I went ahead and merged your other thread into this one. One more post and you should be able to post pictures!


----------



## Prof. (Oct 20, 2006)

Hi Frank and welcome..


----------



## robbo266317 (Sep 22, 2008)

Welcome aboard,
Cheers,
Bill


----------



## mechman (Feb 8, 2007)

Welcome to HTS. :wave:


----------



## drdoan (Aug 30, 2006)

Welcome to the Forum. Have fun. Dennis


----------



## TypeA (Aug 14, 2010)

Frankv1371 said:


> sharp 60" led LCD tv


You had me at 60...:blink:

Welcome to hts :wave:


----------



## Jungle Jack (Jul 28, 2009)

Hello,
Welcome to HTS. The Klipschs are a fantastic choice as the VSX-1021 did not fare very well when Bench Tested in respect to 5/7 Channel Power. Thanks to the amazing efficiency of the Klipschs, you really are getting the best out of the Pioneer. And I am not sure what MCACC set your Speakers Crossovers to, but I would definitely make sure it is 80hz or higher.
Cheers,
JJ


----------



## Jasonpctech (Apr 20, 2010)

Neat system, I too have somewhat similar system VSX-1020R with Cornwall's & Heresy's the power output is more than adequate to enjoy movies at above 75db if so inclined. Klipsch Heritage speakers do a fine job on what others may call power starved AVR's.

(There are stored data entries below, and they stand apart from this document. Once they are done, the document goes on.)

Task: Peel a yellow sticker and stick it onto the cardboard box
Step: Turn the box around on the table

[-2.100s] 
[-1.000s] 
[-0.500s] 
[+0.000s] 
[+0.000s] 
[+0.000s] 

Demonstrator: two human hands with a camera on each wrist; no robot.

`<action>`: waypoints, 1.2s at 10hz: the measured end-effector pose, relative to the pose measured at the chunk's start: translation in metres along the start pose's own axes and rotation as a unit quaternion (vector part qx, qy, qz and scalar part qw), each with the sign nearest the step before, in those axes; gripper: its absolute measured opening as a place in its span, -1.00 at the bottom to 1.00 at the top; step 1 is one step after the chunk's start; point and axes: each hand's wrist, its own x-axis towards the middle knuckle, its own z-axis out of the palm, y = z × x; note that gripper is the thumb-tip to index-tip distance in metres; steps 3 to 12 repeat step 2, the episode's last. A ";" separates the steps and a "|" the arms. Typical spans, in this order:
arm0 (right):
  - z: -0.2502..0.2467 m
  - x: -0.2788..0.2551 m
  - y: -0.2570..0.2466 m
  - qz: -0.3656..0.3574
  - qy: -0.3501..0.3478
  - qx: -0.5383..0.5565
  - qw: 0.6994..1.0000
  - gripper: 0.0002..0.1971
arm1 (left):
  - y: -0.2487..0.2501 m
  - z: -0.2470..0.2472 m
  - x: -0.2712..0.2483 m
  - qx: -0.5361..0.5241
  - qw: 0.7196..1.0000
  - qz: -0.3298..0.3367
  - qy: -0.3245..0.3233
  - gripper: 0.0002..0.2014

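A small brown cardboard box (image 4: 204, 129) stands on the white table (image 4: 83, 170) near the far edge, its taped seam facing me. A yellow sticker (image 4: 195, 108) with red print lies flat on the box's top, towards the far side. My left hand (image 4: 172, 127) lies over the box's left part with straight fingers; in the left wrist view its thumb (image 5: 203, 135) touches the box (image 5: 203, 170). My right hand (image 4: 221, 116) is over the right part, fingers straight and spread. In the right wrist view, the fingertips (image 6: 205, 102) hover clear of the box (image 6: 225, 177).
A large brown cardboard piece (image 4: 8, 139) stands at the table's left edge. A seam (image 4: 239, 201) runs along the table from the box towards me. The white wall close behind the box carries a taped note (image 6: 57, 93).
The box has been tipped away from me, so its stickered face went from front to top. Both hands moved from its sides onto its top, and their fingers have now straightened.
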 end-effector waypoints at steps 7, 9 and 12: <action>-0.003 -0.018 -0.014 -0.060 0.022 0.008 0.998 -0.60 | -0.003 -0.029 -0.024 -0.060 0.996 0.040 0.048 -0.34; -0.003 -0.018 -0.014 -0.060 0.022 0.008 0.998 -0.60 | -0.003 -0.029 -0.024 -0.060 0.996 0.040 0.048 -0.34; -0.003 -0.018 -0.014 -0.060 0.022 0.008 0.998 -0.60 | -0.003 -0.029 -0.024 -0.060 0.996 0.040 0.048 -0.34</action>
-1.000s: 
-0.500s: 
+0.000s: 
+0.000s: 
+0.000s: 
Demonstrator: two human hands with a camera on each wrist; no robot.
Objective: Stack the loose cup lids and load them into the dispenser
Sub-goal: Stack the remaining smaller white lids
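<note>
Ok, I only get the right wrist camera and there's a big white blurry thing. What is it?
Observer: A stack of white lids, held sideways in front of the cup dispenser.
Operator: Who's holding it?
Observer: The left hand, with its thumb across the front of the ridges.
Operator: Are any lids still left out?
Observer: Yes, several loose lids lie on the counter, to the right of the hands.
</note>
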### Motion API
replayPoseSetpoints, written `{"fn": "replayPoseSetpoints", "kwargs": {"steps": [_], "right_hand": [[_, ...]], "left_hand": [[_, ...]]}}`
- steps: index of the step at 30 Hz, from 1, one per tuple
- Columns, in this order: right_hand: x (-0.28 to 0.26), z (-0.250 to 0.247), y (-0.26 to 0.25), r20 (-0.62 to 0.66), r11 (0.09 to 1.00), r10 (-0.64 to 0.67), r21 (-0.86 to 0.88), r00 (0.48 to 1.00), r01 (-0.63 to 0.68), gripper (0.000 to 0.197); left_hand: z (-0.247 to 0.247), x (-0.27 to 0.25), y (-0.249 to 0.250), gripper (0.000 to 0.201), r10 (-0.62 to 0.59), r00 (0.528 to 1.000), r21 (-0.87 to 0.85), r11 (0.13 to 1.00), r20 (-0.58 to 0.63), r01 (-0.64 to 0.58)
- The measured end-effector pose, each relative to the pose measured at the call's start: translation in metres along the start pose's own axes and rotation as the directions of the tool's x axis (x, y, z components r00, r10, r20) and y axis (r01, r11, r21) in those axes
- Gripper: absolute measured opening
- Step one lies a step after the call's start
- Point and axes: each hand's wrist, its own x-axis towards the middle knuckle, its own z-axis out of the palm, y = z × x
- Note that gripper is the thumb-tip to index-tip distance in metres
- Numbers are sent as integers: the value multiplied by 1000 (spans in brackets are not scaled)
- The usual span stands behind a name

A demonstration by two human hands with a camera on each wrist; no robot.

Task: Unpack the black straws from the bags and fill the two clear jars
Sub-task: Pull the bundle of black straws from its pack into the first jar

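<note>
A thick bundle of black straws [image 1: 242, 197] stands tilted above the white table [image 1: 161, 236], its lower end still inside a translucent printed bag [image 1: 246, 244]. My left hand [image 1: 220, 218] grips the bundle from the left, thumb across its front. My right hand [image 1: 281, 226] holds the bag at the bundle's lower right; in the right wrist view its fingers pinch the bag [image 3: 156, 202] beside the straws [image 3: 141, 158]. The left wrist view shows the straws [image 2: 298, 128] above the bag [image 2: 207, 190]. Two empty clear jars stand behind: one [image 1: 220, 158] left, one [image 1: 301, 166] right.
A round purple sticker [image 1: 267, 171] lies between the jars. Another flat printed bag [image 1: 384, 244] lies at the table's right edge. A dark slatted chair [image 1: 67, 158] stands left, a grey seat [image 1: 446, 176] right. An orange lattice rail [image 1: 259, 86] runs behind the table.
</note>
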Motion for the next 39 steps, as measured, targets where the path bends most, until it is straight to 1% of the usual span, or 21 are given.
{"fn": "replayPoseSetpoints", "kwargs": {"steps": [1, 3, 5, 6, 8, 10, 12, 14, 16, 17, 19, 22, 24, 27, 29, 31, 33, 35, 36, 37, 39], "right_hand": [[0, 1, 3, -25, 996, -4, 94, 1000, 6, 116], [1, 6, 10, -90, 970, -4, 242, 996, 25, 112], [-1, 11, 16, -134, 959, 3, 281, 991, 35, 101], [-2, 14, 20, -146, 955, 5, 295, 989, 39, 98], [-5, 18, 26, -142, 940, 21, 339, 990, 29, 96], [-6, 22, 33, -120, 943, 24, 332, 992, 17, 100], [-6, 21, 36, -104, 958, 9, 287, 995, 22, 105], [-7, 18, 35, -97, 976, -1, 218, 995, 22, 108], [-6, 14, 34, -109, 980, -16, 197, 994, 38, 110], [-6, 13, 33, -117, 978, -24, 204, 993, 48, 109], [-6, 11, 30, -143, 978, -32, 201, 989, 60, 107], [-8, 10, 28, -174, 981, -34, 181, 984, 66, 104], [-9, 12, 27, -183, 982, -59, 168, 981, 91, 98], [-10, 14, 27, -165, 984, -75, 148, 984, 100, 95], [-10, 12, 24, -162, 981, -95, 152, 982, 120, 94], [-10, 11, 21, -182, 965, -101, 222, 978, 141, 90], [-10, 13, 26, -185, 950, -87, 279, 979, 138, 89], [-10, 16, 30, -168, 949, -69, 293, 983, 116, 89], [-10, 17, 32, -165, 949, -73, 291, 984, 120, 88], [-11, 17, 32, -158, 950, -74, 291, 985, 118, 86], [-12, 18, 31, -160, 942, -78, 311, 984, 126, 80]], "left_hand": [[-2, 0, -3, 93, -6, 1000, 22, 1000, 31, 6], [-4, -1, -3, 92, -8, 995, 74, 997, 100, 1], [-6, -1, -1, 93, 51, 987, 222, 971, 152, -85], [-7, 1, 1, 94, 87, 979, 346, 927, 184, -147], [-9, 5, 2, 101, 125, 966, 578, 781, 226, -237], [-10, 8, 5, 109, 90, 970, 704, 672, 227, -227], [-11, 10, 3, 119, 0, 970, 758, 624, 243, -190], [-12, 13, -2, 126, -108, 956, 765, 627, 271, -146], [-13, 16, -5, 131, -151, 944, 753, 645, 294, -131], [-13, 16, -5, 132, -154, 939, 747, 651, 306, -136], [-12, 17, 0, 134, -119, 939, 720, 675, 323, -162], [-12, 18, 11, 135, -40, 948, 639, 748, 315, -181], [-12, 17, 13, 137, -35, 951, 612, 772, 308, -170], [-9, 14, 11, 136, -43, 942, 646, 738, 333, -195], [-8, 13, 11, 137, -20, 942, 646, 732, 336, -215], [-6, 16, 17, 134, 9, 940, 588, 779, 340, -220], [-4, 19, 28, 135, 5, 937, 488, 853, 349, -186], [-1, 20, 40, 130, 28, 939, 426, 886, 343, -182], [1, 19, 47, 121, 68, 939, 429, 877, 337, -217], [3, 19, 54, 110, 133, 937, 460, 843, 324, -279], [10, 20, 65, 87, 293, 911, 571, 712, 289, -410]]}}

Rock on Klipsch nut!
(Disclaimer: I do have 2 external powered subs)

Try this.
*MCACC settings that work for me are,
EQ type FRONT ALIGN instead of default SYMMETRY. 
NORMAL SB/FH Speaker system
THX speaker = No
FR, CENT, SURR = Large (no side surrounds)
FR-HT = Small (height channel for Dolby)
Crossover 80Hz
Sub = On (output split to pre MCACC room tuned dual subs using BFD/REW*​)


----------



## Frankv1371 (Mar 27, 2011)

I'm trying to upload pics of my setup but it's not allowing me to upload help please


----------



## Prof. (Oct 20, 2006)

Put your photos into an editor like Photobucket (if you haven't done so already)..Click on the IMG tag and then just paste into your post..


----------